*MATERIAL TO PROCESS:*
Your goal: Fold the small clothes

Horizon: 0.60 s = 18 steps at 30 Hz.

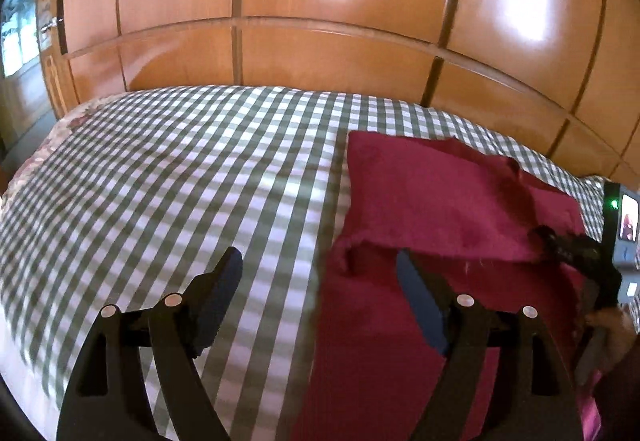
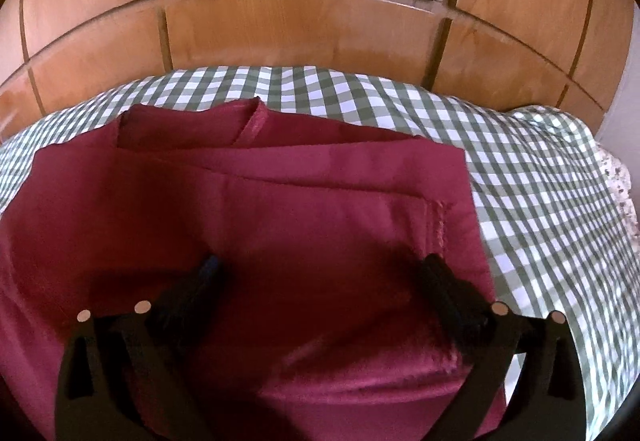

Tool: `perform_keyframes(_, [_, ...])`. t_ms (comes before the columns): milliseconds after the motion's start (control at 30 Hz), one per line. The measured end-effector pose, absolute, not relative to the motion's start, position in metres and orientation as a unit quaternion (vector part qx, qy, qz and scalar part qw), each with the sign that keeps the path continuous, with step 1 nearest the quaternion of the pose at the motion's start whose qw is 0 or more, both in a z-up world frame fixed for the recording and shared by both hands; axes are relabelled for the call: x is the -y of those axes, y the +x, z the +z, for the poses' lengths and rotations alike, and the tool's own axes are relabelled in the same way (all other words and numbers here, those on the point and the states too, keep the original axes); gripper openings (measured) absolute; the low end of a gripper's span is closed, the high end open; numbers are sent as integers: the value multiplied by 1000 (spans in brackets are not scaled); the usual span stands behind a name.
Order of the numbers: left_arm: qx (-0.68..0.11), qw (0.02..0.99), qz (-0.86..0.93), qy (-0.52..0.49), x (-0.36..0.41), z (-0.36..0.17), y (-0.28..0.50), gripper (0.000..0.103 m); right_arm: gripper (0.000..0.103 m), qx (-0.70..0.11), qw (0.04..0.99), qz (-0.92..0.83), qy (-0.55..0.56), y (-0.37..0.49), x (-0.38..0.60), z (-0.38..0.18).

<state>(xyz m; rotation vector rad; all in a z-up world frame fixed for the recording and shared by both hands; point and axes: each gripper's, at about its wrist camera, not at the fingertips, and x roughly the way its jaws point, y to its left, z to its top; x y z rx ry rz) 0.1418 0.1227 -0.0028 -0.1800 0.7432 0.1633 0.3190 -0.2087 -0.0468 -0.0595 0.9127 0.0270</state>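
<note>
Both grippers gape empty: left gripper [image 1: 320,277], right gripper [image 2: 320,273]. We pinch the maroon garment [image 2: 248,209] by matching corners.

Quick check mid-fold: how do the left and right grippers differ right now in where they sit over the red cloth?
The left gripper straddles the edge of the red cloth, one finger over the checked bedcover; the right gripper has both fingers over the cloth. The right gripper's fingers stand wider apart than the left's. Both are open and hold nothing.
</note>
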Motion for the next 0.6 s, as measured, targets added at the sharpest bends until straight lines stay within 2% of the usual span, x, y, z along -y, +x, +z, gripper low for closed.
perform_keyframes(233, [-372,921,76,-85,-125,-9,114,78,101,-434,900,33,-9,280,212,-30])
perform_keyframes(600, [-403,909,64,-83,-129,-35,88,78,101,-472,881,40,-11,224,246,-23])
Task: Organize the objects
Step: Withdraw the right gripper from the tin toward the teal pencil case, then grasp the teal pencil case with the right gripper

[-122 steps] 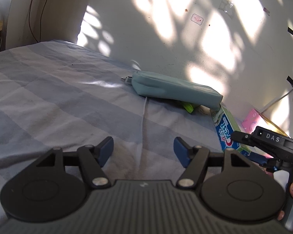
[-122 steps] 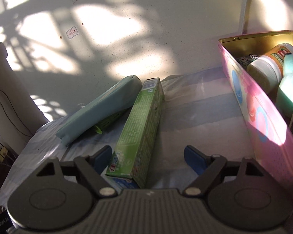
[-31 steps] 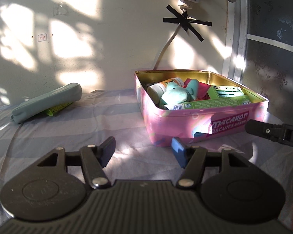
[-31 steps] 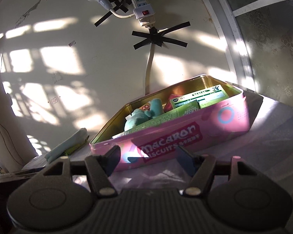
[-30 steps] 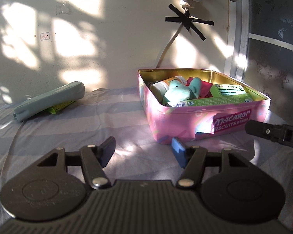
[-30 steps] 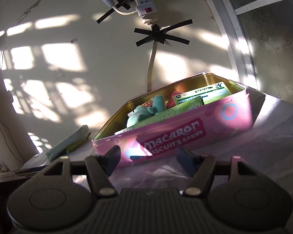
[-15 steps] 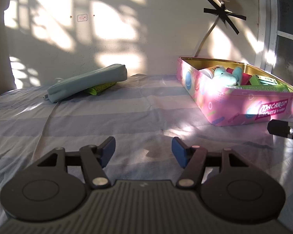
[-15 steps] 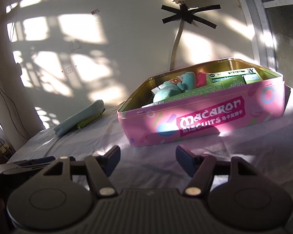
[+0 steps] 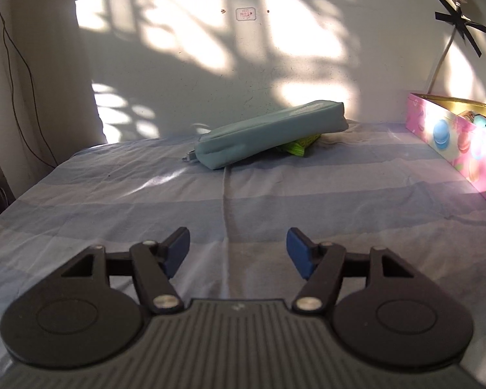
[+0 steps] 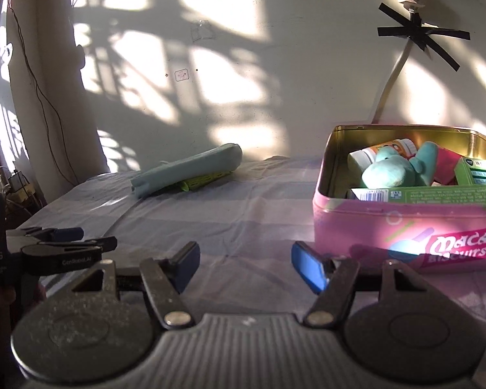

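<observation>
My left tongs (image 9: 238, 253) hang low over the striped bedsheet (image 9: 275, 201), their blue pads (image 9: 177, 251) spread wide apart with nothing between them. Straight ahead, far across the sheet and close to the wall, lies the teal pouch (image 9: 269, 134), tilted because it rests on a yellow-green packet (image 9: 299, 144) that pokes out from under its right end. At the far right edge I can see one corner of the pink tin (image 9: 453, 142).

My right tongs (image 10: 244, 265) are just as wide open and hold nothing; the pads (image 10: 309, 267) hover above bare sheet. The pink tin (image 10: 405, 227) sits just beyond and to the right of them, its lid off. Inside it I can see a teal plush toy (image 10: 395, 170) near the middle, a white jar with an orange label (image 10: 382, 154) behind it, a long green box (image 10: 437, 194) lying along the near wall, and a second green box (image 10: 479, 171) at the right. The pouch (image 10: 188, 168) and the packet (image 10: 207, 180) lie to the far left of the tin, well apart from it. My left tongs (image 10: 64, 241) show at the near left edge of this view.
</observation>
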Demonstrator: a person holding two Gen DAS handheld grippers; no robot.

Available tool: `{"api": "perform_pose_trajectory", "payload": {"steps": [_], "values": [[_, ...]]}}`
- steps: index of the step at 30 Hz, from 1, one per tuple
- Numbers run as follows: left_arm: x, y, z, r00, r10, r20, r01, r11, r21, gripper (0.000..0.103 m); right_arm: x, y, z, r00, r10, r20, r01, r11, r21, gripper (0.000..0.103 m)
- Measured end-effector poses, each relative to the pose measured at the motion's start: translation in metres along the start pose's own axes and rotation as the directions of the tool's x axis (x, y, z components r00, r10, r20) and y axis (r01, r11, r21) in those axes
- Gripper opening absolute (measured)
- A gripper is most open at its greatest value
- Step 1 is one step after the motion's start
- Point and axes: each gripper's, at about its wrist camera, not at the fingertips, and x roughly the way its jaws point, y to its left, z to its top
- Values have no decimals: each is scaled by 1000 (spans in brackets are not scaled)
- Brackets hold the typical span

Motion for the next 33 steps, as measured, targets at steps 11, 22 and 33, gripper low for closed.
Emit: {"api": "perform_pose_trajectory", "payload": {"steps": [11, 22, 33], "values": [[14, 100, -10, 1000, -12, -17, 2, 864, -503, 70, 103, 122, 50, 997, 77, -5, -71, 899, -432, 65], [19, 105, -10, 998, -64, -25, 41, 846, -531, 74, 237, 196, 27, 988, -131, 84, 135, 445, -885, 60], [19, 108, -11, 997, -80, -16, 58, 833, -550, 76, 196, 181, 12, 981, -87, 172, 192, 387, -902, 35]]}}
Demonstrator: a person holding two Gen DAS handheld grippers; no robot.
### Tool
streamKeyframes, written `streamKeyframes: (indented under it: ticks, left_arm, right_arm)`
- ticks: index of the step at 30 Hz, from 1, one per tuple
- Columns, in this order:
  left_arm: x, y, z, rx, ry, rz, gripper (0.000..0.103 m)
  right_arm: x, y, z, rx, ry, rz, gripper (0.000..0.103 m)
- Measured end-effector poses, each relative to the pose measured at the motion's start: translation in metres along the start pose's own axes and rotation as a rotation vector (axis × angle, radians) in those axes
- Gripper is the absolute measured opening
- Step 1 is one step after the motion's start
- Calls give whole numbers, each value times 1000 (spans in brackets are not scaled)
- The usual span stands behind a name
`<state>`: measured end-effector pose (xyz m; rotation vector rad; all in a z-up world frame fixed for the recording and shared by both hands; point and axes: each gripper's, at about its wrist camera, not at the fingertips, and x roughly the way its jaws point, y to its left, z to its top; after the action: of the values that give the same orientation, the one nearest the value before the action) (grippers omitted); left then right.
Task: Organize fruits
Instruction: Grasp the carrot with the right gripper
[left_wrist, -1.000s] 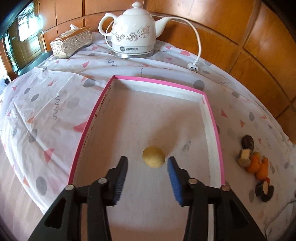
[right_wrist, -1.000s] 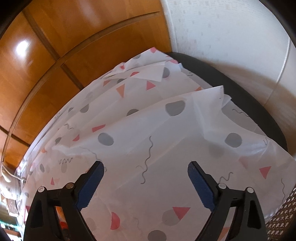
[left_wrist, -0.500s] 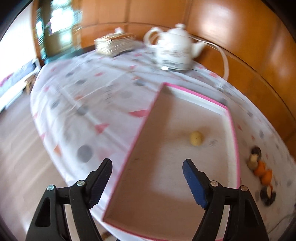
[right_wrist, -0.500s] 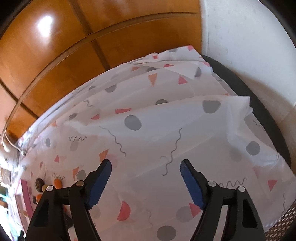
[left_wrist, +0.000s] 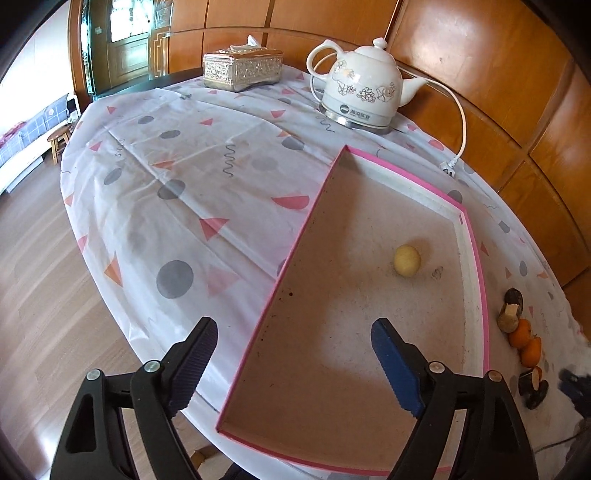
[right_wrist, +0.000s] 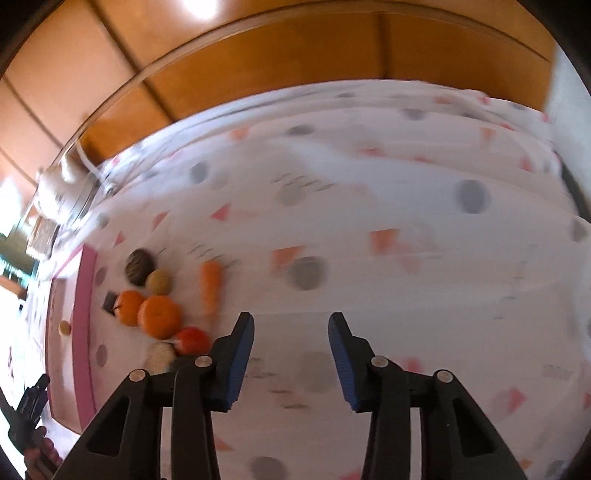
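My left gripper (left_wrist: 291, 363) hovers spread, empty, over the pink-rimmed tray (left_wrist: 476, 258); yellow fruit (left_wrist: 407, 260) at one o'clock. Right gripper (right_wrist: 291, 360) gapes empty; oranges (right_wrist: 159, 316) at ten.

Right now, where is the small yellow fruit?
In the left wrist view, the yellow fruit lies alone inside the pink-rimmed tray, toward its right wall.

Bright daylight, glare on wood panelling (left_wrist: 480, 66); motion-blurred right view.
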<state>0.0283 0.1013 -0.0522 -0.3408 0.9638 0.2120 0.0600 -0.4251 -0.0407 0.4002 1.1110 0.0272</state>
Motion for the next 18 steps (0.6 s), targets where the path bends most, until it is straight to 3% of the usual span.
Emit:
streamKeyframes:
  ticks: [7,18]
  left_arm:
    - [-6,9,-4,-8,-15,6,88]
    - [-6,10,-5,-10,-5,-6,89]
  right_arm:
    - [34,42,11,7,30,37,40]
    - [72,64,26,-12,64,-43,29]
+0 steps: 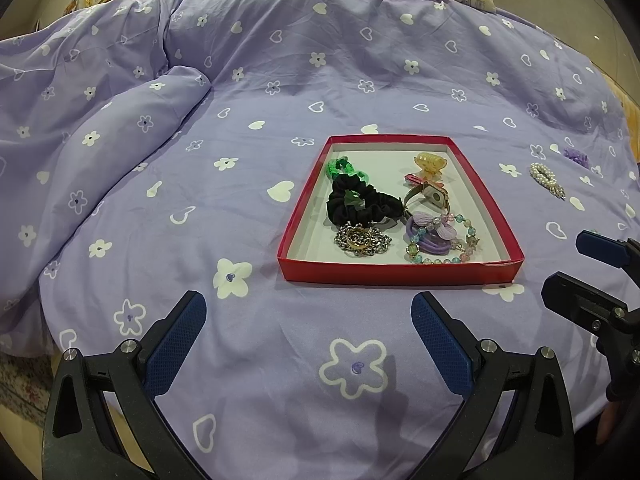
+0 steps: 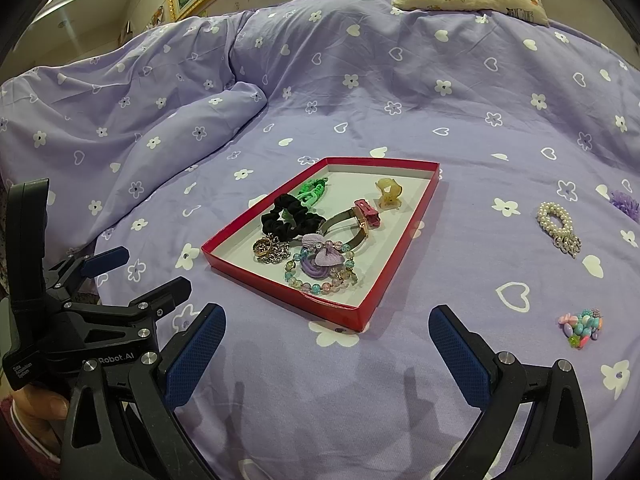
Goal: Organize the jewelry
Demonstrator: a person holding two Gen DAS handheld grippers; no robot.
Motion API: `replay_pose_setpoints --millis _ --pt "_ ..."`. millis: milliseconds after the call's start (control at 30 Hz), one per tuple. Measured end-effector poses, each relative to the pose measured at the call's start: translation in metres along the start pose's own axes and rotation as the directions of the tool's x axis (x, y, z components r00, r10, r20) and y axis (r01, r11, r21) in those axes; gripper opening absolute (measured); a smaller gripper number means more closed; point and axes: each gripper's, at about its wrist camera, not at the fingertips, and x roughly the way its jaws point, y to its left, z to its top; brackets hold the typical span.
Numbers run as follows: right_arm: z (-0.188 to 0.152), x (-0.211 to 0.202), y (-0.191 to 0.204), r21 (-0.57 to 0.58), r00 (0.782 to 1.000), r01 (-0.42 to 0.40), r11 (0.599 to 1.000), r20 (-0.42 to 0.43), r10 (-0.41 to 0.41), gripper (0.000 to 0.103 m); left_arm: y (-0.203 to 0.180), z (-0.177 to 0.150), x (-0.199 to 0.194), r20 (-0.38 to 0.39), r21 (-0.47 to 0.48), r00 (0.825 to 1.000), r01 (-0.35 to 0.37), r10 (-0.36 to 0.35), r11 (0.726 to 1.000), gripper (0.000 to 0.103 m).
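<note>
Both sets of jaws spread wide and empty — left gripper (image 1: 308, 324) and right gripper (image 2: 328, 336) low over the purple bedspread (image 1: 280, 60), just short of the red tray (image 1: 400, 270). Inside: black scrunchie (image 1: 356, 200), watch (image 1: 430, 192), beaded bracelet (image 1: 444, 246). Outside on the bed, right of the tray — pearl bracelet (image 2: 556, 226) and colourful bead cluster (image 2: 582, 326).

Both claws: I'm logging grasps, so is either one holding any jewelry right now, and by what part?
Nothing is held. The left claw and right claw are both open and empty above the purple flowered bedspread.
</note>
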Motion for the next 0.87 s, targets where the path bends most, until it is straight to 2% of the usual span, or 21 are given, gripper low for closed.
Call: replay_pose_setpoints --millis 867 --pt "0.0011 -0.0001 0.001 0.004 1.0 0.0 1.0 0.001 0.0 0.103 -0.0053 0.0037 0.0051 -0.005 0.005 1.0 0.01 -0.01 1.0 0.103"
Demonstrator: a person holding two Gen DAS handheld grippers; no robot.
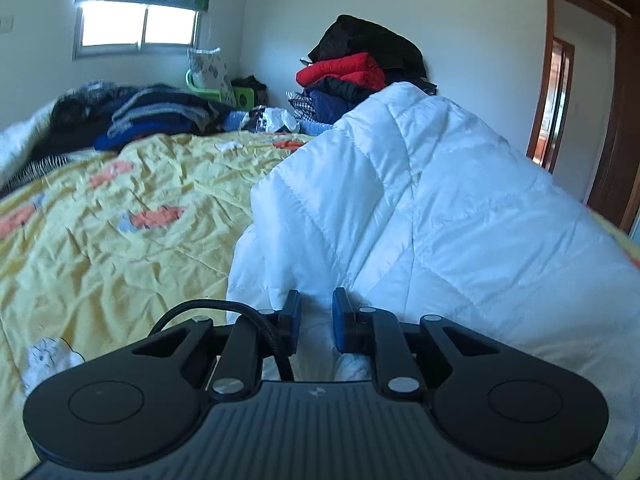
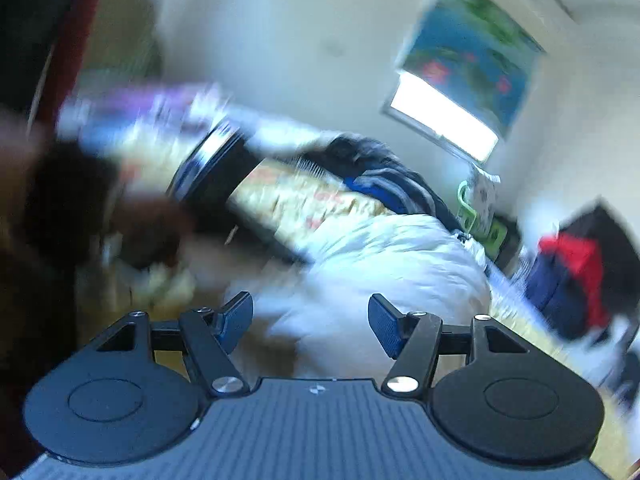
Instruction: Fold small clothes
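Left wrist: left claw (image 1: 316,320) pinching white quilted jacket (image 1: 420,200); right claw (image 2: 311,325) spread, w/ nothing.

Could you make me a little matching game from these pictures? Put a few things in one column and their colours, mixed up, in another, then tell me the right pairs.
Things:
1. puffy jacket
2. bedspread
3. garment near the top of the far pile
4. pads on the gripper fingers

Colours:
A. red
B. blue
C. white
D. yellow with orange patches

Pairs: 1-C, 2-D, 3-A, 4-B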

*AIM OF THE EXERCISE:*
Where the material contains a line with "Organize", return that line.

*SOLUTION:*
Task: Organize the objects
Task: Organize fruits
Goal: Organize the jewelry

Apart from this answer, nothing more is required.